Data were analyzed using qualitative content analysis. To derive the major themes on the barriers to and measures for improvement of incident reporting, we used a framework of organizational and individual factors based on previous research [8]. The research framework consisted of 'organizational factors' and 'individual factors' in 'internal' and 'external' environment of hospitals regarding the barriers and measures to overcome such barriers, which was used as initial coding scheme (Figure 1). In this study, we classified educational and cultural aspects as organizational factors. Specifically, qualitative content analysis was conducted with following steps: 1) preparing the data: transcribing interviews and extracting responses to the open-ended questions; 2) defining the unit of analysis: representing a single theme or issue of relevance to our research questions; 3) coding the text: using a coding scheme based on the framework derived from the findings of previous related studies. Furthermore, to generate more granular categories, we used a constant comparison procedure. Text data were coded using Microsoft Excel; 4) assessing the consistency and credibility of the coding: using repeated review through research team discussion; and 5) drawing conclusions from the coded data. During the process, the first author was responsible for the primary analysis and coding of the data.

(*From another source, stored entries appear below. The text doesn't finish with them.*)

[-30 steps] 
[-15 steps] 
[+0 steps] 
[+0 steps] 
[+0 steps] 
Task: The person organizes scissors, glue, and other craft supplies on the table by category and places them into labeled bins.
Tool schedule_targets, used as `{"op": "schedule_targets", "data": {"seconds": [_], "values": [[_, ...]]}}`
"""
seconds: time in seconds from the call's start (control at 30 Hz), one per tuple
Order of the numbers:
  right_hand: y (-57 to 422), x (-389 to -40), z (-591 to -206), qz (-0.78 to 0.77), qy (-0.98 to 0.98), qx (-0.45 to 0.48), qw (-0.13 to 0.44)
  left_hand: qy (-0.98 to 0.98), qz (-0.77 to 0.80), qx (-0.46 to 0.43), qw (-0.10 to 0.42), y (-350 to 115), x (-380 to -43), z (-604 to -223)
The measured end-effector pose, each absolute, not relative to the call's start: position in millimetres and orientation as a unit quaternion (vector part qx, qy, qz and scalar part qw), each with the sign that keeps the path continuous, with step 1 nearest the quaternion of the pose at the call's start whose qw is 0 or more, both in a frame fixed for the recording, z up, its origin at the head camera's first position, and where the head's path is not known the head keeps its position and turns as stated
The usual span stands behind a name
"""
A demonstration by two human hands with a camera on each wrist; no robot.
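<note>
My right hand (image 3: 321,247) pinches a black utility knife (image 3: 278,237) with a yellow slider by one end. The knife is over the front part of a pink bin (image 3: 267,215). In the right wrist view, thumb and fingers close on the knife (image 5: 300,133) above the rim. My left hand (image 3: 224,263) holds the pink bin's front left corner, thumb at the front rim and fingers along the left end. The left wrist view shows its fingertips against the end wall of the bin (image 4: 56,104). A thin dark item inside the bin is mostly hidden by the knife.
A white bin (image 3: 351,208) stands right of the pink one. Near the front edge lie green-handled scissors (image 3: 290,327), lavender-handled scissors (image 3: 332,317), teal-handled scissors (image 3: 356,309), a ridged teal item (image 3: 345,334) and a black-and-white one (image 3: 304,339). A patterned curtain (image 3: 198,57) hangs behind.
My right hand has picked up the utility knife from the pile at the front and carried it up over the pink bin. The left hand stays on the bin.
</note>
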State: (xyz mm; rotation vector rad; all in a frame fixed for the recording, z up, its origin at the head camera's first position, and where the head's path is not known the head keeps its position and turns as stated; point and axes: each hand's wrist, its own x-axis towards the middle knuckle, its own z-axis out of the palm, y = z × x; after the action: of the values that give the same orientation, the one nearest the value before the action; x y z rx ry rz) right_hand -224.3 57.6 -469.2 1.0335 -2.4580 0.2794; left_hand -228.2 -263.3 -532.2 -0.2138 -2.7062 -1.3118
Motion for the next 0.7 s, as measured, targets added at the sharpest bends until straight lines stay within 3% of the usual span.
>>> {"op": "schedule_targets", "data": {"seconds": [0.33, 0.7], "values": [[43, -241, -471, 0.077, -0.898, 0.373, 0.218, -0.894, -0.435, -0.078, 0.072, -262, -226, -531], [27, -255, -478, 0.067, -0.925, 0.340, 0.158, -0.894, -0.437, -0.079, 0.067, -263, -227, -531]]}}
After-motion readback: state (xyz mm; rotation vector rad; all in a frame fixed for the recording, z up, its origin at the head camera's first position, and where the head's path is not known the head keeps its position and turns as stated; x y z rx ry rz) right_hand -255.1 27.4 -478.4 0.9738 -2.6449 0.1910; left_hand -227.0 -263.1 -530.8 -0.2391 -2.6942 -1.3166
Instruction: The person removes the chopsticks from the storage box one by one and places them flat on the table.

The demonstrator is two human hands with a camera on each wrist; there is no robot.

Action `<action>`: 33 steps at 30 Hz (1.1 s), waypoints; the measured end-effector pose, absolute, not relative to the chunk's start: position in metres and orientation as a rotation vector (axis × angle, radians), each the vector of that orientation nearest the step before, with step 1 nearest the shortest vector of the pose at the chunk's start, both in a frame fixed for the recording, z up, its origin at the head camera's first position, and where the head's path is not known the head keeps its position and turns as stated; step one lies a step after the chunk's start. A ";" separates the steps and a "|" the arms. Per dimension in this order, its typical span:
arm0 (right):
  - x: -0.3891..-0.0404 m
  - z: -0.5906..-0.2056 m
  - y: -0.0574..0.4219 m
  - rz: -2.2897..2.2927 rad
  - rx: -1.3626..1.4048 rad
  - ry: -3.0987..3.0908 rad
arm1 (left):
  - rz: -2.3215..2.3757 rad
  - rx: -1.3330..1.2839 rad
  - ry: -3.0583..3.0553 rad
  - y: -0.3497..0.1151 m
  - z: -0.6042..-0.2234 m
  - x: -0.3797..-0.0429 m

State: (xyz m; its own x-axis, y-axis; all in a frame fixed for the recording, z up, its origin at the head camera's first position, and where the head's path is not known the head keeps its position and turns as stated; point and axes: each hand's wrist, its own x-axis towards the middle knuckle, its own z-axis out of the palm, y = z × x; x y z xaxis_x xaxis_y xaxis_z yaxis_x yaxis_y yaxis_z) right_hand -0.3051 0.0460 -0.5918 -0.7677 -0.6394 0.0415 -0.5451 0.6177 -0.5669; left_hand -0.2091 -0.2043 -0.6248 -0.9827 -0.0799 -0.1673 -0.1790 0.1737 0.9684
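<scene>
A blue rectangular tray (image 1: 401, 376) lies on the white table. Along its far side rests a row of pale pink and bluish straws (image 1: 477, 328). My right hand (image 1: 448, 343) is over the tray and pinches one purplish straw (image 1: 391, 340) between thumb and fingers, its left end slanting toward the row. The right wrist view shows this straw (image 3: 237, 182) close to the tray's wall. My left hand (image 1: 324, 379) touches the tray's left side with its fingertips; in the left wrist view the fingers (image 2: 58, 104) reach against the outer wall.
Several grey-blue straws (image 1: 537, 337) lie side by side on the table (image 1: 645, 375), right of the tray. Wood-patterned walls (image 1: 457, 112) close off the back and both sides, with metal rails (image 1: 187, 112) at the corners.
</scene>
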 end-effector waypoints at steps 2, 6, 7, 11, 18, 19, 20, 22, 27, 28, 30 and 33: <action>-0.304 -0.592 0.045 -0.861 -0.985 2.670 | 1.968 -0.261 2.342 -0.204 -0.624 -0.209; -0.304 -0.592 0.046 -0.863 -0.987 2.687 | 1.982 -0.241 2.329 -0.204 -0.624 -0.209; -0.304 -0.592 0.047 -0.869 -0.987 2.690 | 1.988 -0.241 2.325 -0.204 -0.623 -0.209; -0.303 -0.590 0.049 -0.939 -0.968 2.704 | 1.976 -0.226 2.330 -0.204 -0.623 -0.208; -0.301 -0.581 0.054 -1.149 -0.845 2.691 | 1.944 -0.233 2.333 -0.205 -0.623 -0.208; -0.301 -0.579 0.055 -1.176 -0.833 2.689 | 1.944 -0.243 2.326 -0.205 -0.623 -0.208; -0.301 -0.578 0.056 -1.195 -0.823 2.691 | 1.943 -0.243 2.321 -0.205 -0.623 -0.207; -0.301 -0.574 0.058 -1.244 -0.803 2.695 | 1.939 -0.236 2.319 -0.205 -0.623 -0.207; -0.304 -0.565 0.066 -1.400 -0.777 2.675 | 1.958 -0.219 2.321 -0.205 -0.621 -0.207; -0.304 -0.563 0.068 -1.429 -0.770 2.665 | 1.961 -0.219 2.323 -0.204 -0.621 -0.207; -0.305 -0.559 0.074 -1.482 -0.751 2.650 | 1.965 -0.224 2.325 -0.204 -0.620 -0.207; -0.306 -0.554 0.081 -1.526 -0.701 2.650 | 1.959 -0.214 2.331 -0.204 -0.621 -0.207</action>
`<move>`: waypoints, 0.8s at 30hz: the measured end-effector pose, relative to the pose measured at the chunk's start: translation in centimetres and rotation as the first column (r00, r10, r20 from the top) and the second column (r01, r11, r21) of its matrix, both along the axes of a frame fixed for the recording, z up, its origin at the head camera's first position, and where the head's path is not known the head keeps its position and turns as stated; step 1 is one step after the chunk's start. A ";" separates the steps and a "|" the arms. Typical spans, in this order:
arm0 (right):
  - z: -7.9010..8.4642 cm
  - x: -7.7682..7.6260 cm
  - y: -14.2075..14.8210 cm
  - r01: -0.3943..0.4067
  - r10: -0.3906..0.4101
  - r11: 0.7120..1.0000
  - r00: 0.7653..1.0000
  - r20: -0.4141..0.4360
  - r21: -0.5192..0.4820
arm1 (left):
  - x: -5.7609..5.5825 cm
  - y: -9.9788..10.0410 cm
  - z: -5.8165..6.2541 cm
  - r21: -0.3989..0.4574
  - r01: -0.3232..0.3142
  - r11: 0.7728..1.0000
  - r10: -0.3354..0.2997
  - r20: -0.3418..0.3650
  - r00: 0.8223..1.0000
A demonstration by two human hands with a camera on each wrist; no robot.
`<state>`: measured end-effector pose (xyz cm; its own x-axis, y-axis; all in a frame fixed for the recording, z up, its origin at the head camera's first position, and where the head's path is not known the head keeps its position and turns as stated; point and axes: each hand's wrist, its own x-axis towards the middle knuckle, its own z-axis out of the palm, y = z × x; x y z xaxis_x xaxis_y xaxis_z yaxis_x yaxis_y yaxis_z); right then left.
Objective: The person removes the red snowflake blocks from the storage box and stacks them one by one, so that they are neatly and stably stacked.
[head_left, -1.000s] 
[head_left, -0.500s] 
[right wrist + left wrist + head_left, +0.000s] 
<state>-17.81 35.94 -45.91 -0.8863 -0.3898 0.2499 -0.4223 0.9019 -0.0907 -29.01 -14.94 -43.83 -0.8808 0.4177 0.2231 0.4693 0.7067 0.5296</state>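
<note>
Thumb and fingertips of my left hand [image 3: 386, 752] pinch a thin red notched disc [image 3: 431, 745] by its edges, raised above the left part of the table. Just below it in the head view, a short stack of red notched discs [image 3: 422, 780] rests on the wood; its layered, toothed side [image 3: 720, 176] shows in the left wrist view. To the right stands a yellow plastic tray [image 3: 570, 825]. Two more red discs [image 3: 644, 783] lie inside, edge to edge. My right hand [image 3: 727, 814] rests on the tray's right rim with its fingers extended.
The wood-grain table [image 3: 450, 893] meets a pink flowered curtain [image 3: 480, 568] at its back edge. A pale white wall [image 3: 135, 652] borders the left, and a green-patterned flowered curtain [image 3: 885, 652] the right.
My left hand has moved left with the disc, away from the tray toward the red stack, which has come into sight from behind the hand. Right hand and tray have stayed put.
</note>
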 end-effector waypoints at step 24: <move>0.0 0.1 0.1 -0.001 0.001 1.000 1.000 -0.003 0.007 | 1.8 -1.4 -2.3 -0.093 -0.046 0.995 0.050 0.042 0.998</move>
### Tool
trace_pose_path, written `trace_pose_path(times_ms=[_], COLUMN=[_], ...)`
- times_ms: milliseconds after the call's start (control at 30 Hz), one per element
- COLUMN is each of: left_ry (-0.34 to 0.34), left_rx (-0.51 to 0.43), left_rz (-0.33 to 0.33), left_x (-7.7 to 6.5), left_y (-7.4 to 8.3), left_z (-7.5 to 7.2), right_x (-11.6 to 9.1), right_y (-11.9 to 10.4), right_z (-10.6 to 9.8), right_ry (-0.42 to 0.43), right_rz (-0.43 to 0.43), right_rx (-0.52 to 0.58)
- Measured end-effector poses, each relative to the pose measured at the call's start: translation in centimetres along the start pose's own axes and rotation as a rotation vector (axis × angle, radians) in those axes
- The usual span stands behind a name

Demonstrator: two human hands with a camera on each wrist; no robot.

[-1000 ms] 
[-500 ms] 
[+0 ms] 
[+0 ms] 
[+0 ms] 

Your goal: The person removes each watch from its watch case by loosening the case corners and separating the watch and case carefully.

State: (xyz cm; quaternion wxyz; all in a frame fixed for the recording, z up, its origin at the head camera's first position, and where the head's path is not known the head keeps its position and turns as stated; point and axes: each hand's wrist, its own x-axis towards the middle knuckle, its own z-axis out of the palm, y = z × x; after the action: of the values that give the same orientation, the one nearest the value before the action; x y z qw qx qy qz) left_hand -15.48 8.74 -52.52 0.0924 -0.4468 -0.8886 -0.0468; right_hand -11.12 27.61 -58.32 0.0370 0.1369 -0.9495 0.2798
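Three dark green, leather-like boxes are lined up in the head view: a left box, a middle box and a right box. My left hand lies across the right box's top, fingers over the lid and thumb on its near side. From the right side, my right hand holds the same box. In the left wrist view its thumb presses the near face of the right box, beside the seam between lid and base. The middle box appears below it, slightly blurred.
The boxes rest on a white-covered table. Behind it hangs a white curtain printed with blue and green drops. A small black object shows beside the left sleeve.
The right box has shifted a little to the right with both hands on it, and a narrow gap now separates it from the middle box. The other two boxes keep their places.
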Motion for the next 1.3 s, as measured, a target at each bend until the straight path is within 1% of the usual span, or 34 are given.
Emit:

For peer scrutiny, the analysis results were validated by two co-authors as content and methodology experts. The general characteristics of respondents and the coded data were then summarized using descriptive statistics.

Figure 1

Research framework used in this study.

III. Results

1. General Characteristics of Participants

The general characteristics of participants are given in Table 1. All of the participants (n = 42) were women, and 69.0% (n = 29) were between 40 and 49 years old. Over 90% (n = 39) of the participants had master or doctoral degrees. All were nurses, and 95.2% (n = 40) held a managerial position. Most participants (95.2%, n = 40) had been working ten years or more at the present hospital. Regarding their experience in working in incident reporting, 42.9% (n = 18) had 5 to 9 years of experience, and 47.6% (n = 20) had less than 5 years of experience. Of the hospitals where the participants worked, 81.0% (n = 34) were private hospitals, and 69.0% were located in metropolitan cities. The mean number of beds was 828 (standard deviation = 377).

Table 1

General characteristics of participants

2. Barriers to the Operation of Incident Reporting Systems

Participants suggested 96 organizational and individual factors as barriers to incident reporting in their hospitals (Table 2). The most frequent problem they faced was lack of incident reporting, especially for near misses: "The first barrier is the omission of reporting incidents." (subjects 1-7), "The number of reporting near misses is particularly low." (subjects 8, 9).

Table 2

Barriers in the operation of incident reporting systems

The next two high-frequency categories included "constraints in the incident reporting system" and "issues with middle-level managers' leadership." In particular, the category of "constraints in the incident reporting system" included "no assurance of the anonymity of reporters" (n = 3), "dual reporting systems (e.g., reporters could report the incident to either the nursing department or the patient safety management department, and the reports were less likely to be shared between the two departments)" (n = 3), "lack of system accessibility (e.g., managing incidents occurring during holidays, requiring formal acceptance from middle level managers for reporting)" (n = 2), "poor reporting process for problems involving more than one department" (n = 1), and "problems in the usability of reporting systems" (n = 1).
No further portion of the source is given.